When I was a student, Paul was in charge of the computer center and taught, among other things, computer programming languages. He recruited a number of us every year to work on computer applications for college offices (Business, Registrar, Alumni, Development, etc.) and allowed us an educational experience we could never have hoped for, even at the largest universities. Students were always at the top of his agenda and he went beyond recruiting us to work, and mentored us in many things. I, for one, owe my career to him as he recruited me into the world of computers I had never considered and in which I have worked gladly ever since.
I'm sure there are many students who, like me, will be forever grateful to have known Paul Arnold. May God bless and comfort his family."
- Don Henderson '75
"Whoever had the foresight to hire Dr Arnold must have seen his unique gifts and realized how much Geneva needed them. Computers, statistics, creative problem solving were all courses I took with Dr Arnold and enjoyed immensely because of his unique teaching style. Sailing on Moraine Lake was a bonus! A man of many talents, but most of all his talent to touch hearts and inspire many, many young lives."
- Priscilla Morrison '70
"Dr. Arnold was a great professor! He taught the first computer class ever offered at Geneva, and I was the only student in that class! The computer technology field was new and an actual computer was not available. I give thanks to the Lord that I was privileged to have studied under Dr. Arnold."
- Dr. Betty Thorne, Class of '68; Professor of Statistics, Stetson University
"Dr. Arnold is probably the one professor, at any level of education, who had the greatest impact on me. As a Sociology major, I took Fortran and statistics to avoid taking a lab science. While taking the statistics course he saw me hanging around with one of his business majors, and we started talking.

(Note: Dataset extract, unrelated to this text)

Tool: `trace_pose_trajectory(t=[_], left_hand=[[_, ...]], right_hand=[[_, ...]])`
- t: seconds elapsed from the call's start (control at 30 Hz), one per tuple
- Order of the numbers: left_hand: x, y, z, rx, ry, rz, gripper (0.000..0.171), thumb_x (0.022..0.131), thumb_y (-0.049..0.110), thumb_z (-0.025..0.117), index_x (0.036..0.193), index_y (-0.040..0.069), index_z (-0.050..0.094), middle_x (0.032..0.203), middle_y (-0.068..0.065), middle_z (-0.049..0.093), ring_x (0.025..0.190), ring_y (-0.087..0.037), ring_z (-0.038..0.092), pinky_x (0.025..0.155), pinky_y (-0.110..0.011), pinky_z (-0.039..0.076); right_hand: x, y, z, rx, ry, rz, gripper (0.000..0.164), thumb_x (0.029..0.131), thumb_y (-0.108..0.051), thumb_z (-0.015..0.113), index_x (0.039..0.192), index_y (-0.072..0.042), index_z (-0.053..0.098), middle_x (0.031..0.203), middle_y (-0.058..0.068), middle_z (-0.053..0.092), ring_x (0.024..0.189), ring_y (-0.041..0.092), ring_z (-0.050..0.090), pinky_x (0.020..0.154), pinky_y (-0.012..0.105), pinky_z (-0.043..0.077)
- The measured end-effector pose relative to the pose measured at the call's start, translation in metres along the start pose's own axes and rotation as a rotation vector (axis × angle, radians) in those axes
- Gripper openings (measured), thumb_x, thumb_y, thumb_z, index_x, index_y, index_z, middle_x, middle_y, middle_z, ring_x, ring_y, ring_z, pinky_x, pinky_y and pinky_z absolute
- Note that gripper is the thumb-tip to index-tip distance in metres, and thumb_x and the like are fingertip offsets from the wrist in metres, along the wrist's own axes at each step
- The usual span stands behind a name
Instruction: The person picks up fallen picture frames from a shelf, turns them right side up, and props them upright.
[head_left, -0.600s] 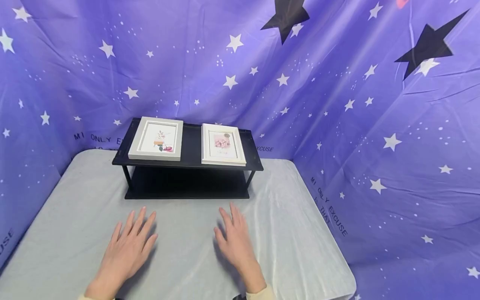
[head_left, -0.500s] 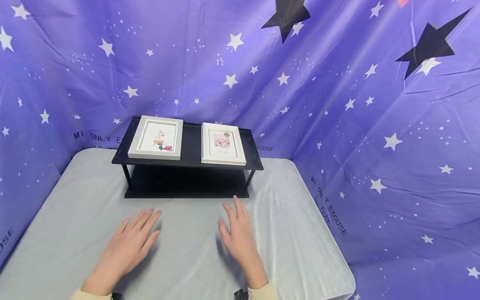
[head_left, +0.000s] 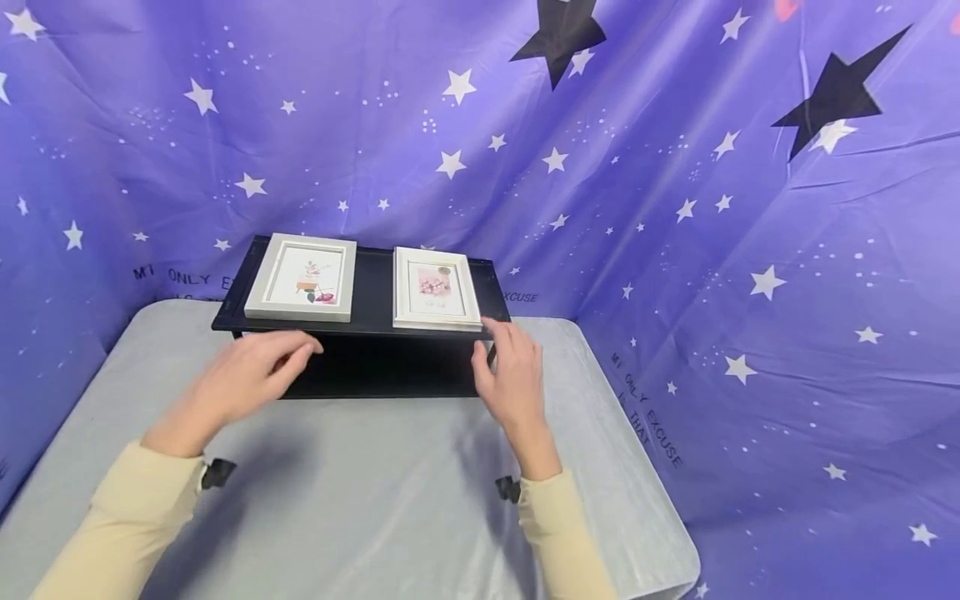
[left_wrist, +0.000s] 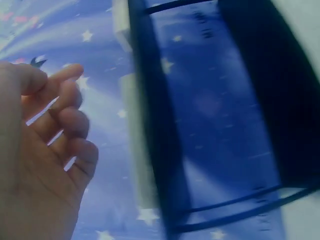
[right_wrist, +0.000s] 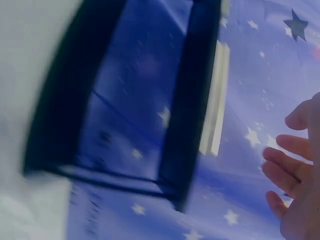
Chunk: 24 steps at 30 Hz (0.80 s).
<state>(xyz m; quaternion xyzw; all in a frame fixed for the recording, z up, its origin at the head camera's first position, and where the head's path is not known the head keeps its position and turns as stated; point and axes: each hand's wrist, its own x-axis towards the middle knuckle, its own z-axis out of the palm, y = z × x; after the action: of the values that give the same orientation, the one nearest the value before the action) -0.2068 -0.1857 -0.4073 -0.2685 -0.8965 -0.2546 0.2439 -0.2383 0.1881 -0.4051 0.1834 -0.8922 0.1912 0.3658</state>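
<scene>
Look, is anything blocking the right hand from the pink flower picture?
Nothing visible stands between the right hand and the pink flower picture; it lies face up on the black shelf.

My left hand near the black rack

My fingers are loosely bent, palm side toward the camera. A visible gap separates them from the rack, which is blurred. Two pale blocks line the shelf nearer my hand. Blue star-printed cloth forms the background.
</scene>
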Motion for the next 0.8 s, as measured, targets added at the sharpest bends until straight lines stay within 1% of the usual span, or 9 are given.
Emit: trace_pose_trajectory(t=[0.13,0.23,0.3,0.37,0.43,0.5,0.53,0.67,0.8], left_hand=[[0.027,0.004,-0.018,0.047,0.047,-0.019,0.018,0.105,0.015,0.064,0.09,0.022,0.07,0.075,0.009,0.063,0.068,-0.012,0.055,0.061,-0.037,0.045],[0.043,0.007,-0.026,0.083,0.041,-0.109,0.027,0.109,0.027,0.059,0.082,0.026,0.062,0.065,0.008,0.045,0.064,-0.014,0.049,0.059,-0.035,0.036],[0.054,0.008,-0.027,0.095,0.005,-0.169,0.029,0.111,0.033,0.055,0.084,0.025,0.063,0.065,0.005,0.046,0.065,-0.017,0.051,0.06,-0.037,0.037],[0.066,0.008,-0.022,0.108,-0.046,-0.212,0.028,0.111,0.039,0.052,0.094,0.025,0.07,0.07,0.004,0.058,0.071,-0.018,0.059,0.063,-0.042,0.043],[0.081,0.007,-0.013,0.105,-0.106,-0.225,0.028,0.111,0.039,0.051,0.107,0.022,0.074,0.082,0.0,0.068,0.08,-0.022,0.065,0.069,-0.047,0.049],[0.096,0.005,0.0,0.101,-0.152,-0.22,0.029,0.111,0.037,0.053,0.119,0.02,0.074,0.093,-0.002,0.074,0.088,-0.024,0.068,0.076,-0.051,0.052],[0.103,0.005,0.007,0.097,-0.173,-0.218,0.03,0.111,0.037,0.053,0.123,0.019,0.074,0.096,-0.003,0.075,0.09,-0.025,0.069,0.078,-0.053,0.053],[0.127,0.01,0.031,0.072,-0.253,-0.233,0.033,0.109,0.034,0.055,0.13,0.013,0.071,0.1,-0.008,0.075,0.09,-0.028,0.068,0.081,-0.055,0.053],[0.14,0.02,0.048,0.071,-0.342,-0.255,0.044,0.11,0.034,0.055,0.142,0.006,0.063,0.107,-0.012,0.075,0.096,-0.03,0.07,0.088,-0.056,0.054]], right_hand=[[0.03,0.006,-0.005,-0.069,-0.016,0.003,0.036,0.106,-0.027,0.057,0.135,-0.009,0.07,0.092,0.006,0.067,0.086,0.027,0.063,0.084,0.046,0.047],[0.051,0.008,-0.004,-0.062,-0.029,0.012,0.038,0.107,-0.029,0.056,0.135,-0.009,0.071,0.086,0.004,0.067,0.08,0.024,0.063,0.086,0.046,0.05],[0.063,0.01,-0.002,-0.029,-0.047,0.046,0.038,0.108,-0.031,0.055,0.135,-0.009,0.071,0.082,0.003,0.066,0.074,0.023,0.061,0.082,0.046,0.051],[0.072,0.015,0.001,0.029,-0.076,0.124,0.038,0.107,-0.032,0.056,0.134,-0.01,0.072,0.077,0.002,0.062,0.069,0.022,0.058,0.077,0.045,0.051],[0.079,0.02,0.005,0.073,-0.106,0.214,0.038,0.107,-0.034,0.058,0.134,-0.012,0.073,0.074,0.002,0.058,0.066,0.023,0.055,0.074,0.044,0.049],[0.084,0.026,0.01,0.079,-0.147,0.291,0.038,0.106,-0.036,0.058,0.134,-0.014,0.073,0.073,0.002,0.056,0.068,0.024,0.055,0.075,0.044,0.049],[0.086,0.029,0.013,0.067,-0.172,0.319,0.039,0.106,-0.038,0.057,0.135,-0.015,0.073,0.074,0.002,0.058,0.07,0.025,0.057,0.079,0.044,0.049],[0.092,0.035,0.026,-0.011,-0.26,0.36,0.044,0.106,-0.043,0.054,0.137,-0.017,0.071,0.083,0.003,0.069,0.085,0.026,0.067,0.098,0.048,0.049],[0.091,0.039,0.034,-0.026,-0.315,0.386,0.047,0.107,-0.045,0.053,0.139,-0.016,0.071,0.096,0.005,0.079,0.098,0.029,0.073,0.103,0.05,0.046]])
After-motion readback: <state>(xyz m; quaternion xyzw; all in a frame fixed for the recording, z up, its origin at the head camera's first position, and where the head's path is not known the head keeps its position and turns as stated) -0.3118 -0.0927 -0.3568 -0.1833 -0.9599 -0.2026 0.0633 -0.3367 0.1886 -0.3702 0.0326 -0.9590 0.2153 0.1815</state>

He encouraged me to take additional statistics and programming courses, hired me to be a student assistant for statistics, and had me do programming for the Alumni Office ( usually starting at 11 p.m. when student access ended and continuing through the night). He even helped another student and I create our own minor in Data Analysis, giving me a chance to put the statistical procedures into practical use. During graduate school the computer skills allowed me to finance my studies as a graduate assistant. When career paths in Sociology dried up my statistical and computer skills were essential in changing career paths and, eventually, landing me a position as a health and benefits administrator. His guidance, caring, and ability to get me to think outside conventional thought and challenge myself to exceed my expectations have been most important in getting me where I am. I often remember the coffee and donuts, and am a better person because he took an interest in me."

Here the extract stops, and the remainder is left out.